┌─ Dataset section
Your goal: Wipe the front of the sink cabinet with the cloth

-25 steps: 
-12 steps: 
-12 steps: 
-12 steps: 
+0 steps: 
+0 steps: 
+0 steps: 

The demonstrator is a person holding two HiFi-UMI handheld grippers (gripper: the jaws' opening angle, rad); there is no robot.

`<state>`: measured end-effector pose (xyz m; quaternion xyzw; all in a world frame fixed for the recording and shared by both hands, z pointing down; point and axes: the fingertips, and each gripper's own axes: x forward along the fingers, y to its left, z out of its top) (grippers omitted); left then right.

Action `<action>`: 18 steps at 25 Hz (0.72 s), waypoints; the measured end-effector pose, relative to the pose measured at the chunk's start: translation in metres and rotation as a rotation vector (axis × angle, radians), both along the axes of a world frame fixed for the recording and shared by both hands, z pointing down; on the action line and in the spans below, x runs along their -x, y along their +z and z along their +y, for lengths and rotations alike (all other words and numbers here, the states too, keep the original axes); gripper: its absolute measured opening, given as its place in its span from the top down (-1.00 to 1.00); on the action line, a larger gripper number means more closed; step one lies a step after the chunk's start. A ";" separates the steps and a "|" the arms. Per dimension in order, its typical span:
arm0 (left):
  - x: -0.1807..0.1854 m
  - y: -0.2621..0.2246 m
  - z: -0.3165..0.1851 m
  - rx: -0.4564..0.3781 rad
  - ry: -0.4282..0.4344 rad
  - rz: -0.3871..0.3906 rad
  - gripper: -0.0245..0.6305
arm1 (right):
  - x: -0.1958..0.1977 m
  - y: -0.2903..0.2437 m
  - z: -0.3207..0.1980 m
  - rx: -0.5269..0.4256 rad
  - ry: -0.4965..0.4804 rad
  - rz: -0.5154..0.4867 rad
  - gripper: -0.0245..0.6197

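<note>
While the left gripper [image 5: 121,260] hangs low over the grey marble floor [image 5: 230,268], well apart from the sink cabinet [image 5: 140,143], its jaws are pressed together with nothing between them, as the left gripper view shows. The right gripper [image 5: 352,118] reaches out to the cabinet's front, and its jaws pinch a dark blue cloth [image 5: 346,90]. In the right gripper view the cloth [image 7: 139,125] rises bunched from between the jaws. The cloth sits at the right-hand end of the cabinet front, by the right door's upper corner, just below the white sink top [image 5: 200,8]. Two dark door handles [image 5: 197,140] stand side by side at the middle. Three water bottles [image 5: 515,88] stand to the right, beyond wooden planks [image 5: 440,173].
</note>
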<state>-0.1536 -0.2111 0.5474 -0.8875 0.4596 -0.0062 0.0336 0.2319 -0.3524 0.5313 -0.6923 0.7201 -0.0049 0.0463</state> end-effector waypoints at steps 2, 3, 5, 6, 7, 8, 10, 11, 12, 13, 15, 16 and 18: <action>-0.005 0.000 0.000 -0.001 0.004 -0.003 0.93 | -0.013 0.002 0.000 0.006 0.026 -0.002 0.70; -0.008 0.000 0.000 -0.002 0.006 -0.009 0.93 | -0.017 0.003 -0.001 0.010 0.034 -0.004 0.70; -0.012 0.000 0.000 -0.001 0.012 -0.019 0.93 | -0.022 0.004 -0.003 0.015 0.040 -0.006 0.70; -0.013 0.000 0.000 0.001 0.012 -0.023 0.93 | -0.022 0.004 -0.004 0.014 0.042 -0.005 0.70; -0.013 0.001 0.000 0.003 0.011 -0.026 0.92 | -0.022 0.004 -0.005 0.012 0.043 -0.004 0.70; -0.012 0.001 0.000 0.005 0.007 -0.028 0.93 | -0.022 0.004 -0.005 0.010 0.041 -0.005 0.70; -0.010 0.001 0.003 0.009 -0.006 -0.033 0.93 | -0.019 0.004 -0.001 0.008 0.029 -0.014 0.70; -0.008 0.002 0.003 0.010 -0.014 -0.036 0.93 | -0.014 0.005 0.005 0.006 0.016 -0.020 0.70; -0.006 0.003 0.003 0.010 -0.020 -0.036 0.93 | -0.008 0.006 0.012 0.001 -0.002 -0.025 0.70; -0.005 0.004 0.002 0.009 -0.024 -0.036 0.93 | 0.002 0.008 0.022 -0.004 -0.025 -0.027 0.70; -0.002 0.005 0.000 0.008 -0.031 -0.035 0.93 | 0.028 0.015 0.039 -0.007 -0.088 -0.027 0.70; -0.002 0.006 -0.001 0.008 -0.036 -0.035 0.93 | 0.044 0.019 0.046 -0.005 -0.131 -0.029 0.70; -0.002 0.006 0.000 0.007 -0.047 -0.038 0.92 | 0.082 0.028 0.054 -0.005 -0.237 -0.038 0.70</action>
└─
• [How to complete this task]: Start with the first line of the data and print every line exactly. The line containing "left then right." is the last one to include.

• [Solution]:
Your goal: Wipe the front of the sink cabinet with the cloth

-25 steps: 
-12 steps: 
-12 steps: 
-12 steps: 
+0 steps: 
+0 steps: 
+0 steps: 

The demonstrator is a person holding two HiFi-UMI handheld grippers (gripper: the jaws' opening angle, rad); there is no robot.

`<state>`: measured end-effector pose (xyz m; quaternion xyzw; all in a world frame fixed for the recording and shared by both hands, z pointing down; point and axes: the fingertips, and each gripper's own axes: x forward along the fingers, y to its left, z out of its top) (grippers omitted); left then right.

The generated output is now complete.